Most consecutive wins in a season (Tied with other teams in the CHL)
12 1996–1997 Huntsville

Most penalty minutes (one team) in a game (CHL)
241: 11/05/1999 Huntsville

Most penalty minutes (both teams) in a game (CHL)
438: 11/05/1999 Fayetteville and Huntsville

===Single-season===
Goals: Chris George, 65 (98–99)
Assists: Jonathan DuBois, 92 (97–98)
Points: Jonathan DuBois, 129 (97–98)
Penalty minutes: Mike Degurse, 346 (97–98)
GAA: Matt Carmichael, 2.74 (03–04)
SV%: Matt Carmichael, .922 (03–04)
Wins: Derek Puppa, 39 (98–99)

===Play-offs===
Wins: Derek Puppa, 11 (98–99)

===Career===
Goals: Chris George, 234
Assists: Jonathan DuBois, 323
Points: Jonathan DuBois, 453
Penalty minutes: Mike Degurse, 1312
Goaltending wins: Matt Carmichael, 66
Shutouts: Brent Belecki, 3
Games: Chris George, 333

===Retired numbers===

| Name | Number | Date |
|---|---|---|
| CAN Phil Daigle | 21 | November 8, 2003 |
| CAN Mike Degurse | 33 | Retired by the Huntsville Havoc on November 4, 2006 |
| CAN Chris George | 17 | January 4, 2004 |
| CAN John Gibson | 23 | November 8, 2003 |
| CAN Derek Puppa | 30 | End of the 1999 season and again on November 8, 2003 |

==Trivia==
- Won at least one championship in each league of which it was a member.
- After their SHL win in 1996 until the end of the 1999–2000 season, before each game Huntsville, Alabama was referred to as "the hockey capital of the South".
- The mascot of the Huntsville Channel cats (and Huntsville Tornado) was a channel catfish named Finley.
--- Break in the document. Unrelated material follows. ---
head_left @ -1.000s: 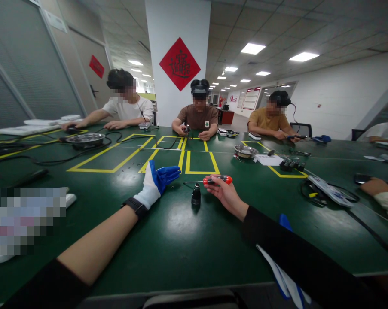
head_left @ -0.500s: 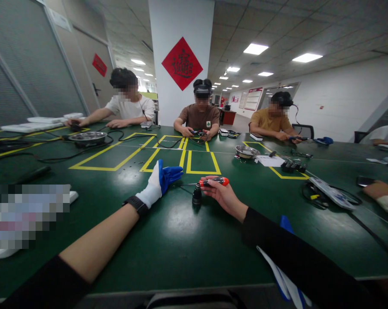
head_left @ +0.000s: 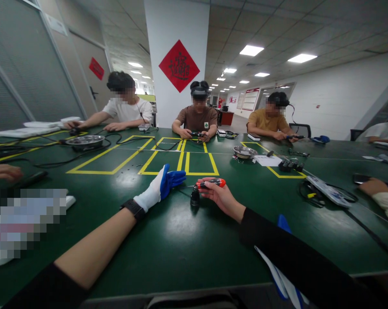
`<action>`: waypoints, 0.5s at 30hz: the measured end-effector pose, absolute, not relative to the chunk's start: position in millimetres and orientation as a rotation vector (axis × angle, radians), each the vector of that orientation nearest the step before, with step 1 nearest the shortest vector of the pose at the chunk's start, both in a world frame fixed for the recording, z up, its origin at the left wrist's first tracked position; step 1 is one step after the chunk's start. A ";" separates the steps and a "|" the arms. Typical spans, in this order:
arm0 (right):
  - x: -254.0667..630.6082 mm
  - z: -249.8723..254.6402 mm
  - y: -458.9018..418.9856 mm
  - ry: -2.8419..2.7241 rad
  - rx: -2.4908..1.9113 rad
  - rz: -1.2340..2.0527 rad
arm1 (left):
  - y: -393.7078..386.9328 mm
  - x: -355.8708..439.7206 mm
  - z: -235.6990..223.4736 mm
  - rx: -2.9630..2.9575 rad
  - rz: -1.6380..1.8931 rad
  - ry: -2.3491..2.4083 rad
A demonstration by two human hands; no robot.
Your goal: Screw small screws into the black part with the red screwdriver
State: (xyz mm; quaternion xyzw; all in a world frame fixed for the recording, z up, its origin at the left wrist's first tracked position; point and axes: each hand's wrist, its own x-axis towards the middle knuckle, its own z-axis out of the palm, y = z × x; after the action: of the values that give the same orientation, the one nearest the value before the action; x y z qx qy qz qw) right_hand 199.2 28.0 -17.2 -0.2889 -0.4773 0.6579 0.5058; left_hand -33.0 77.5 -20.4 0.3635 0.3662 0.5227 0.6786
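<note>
Your gloved left hand (head_left: pixel 157 189) and the screwdriver (head_left: pixel 220 183) have drawn closer together at mid-frame, bringing its thin metal shaft (head_left: pixel 190 186) near the blue fingertips (head_left: pixel 181 174). Your bare right hand (head_left: pixel 222 196) grips its rounded red-and-black handle (head_left: pixel 222 182); the left, in white fabric with blue coating, is open, fingers extended. A dark, tapered cylinder (head_left: pixel 195 198) stands upright between them on the glossy green table (head_left: pixel 181 253)

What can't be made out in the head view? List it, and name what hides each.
Head view: tip of the screwdriver, too small and dim near the left hand to tell whether they touch.
Head view: loose glove, middle covered by the right sleeve, end cut by bottom edge.
Head view: flat item at left, top hidden by pixelation.
Head view: contents of the metal bowl, too small.
</note>
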 end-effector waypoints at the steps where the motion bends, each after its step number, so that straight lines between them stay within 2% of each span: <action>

She wore a Huntsville Hockey jersey, gloves, helmet and ice skates.
- The Huntsville Channel Cats was featured on the nationally televised No Opportunity Wasted. On that show United States Postal Service letter carrier Mike Orsini lived his dream of playing professional hockey. The game was on March 17, 2004, and in 29 minutes of play as a goalie allowed only one goal and got the win. It was also the last regular season game played by the Channel Cats.